13.15.1.5 The Best Approach

Given these results, we think it is essential to use parameters estimated from observable caps, floors, and swaptions data (or other option-related securities prices) to the extent it is available. To illustrate the power of this approach, consider now the U.S. dollar data on European swaption prices observable in August 1995. At the time the data were obtained, there were 54 observable swaption prices. A swaption gives the holder the right to initiate a swap of a predetermined maturity and fixed-rate level on an exercise date in the future. We estimated Extended Vasicek model parameters by choosing the speed of mean reversion (α) and interest rate volatility (s), which minimized the sum of the squared errors in pricing these 54 swaptions. The “price” of the swaption was obtained by converting the Black-Scholes volatility quotation for the swaption price to the percentage of notional principal that the equivalent dollar swaption price represented. The exercise periods on the swaptions were 0.5, one, two, three, four, and five years. The underlying swap maturities were 0.5, one, two, three, four, five, six, seven, and ten years.
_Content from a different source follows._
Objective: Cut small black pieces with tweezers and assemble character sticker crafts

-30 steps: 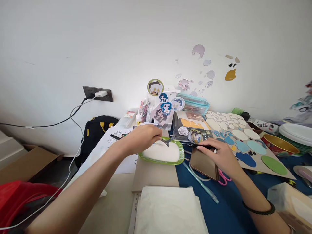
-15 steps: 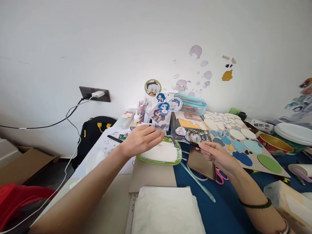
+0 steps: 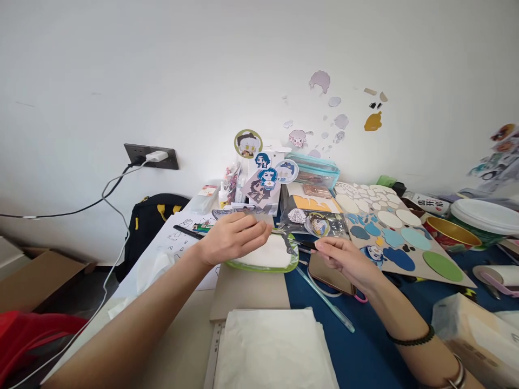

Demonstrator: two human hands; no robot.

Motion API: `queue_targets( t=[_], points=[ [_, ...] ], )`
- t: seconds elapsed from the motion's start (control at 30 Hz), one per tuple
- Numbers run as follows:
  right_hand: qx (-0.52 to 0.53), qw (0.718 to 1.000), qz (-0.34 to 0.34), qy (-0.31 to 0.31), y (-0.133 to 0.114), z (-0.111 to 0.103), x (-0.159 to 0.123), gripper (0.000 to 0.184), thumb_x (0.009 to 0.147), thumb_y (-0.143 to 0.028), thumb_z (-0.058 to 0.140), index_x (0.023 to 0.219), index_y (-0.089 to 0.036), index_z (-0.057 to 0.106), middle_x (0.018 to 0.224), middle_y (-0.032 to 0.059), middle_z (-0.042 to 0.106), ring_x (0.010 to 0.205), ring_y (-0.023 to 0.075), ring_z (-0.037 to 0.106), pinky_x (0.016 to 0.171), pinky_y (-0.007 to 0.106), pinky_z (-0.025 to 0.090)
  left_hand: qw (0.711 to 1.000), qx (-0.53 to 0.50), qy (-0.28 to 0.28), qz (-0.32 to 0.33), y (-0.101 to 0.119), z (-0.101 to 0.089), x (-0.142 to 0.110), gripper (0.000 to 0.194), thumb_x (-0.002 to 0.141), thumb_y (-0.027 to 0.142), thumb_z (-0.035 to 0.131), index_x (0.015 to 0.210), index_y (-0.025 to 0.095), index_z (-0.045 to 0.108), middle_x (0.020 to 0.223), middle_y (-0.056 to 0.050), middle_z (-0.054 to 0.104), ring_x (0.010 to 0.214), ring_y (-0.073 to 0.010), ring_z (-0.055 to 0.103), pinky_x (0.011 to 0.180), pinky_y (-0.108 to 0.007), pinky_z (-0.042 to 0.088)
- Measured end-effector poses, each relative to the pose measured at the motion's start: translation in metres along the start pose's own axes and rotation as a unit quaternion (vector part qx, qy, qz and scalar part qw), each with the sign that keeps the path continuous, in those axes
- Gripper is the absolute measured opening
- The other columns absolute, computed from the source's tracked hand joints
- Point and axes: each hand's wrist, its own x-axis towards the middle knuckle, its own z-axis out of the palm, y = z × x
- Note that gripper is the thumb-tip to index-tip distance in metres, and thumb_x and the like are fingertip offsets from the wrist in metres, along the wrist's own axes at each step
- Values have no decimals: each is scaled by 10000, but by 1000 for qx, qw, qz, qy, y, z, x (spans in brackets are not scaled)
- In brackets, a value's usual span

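Note:
My left hand (image 3: 233,237) hovers over a green-rimmed dish (image 3: 259,266) with white filling, fingers pressed together on what looks like a thin clear sheet (image 3: 243,214) bearing a small grey shape (image 3: 289,244). My right hand (image 3: 344,258), a black band on its wrist, pinches a thin black pen-like tool (image 3: 307,244) whose tip points left at the grey shape. Both hands nearly meet above the dish's right end. A brown phone (image 3: 326,274) lies just under the right hand.
A white paper stack (image 3: 275,348) lies near me, a light blue pen (image 3: 324,300) on the blue cloth. A board of coloured cut-outs (image 3: 405,237), a gold bowl (image 3: 454,232), white plates (image 3: 486,213) and a tissue box (image 3: 474,335) crowd the right. Stickers and cases stand at the wall; a backpack (image 3: 156,221) sits left.
My right hand lifted off the phone and moved left with the black tool, toward my left hand. The left hand rose slightly over the dish.

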Motion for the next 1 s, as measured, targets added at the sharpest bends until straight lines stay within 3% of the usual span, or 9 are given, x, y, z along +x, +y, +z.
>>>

Overall, the Extended Vasicek model's performance was extraordinary. The average model error was 0 basis points with a mean absolute error of five basis points of notional principal, even though only two parameters (in addition to the current yield curve) were used to price 54 securities. Compare this to the Black model for commodity futures, which is often used for swaptions and caps and floor pricing. The Black model required 54 different implied volatility values to match actual market prices, even though the model, in theory, assumes that one volatility parameter should correctly price all 54 swaptions. Volatilities in the Black model ranged from 0.13 to 0.226, a very wide range that should indicate to swaption market participants the need for caution.

In summary, the extended version of the Vasicek model, when applied to swaption prices, proved two things:

• Swaptions provide a rich data set with excellent convergence properties that enable market participants to use even common spreadsheet software to obtain high-quality term structure parameter estimates.
• The accuracy of the Extended Vasicek model using only two parameters held constant over 54 swaptions, is far superior to that of the Black commodity futures model in predicting actual market prices.

In estimating term structure parameters, the lesson is clear. A rich data set of current prices of securities with significant optionality is necessary to provide an easy-to-locate global optimum for almost any popular term structure model.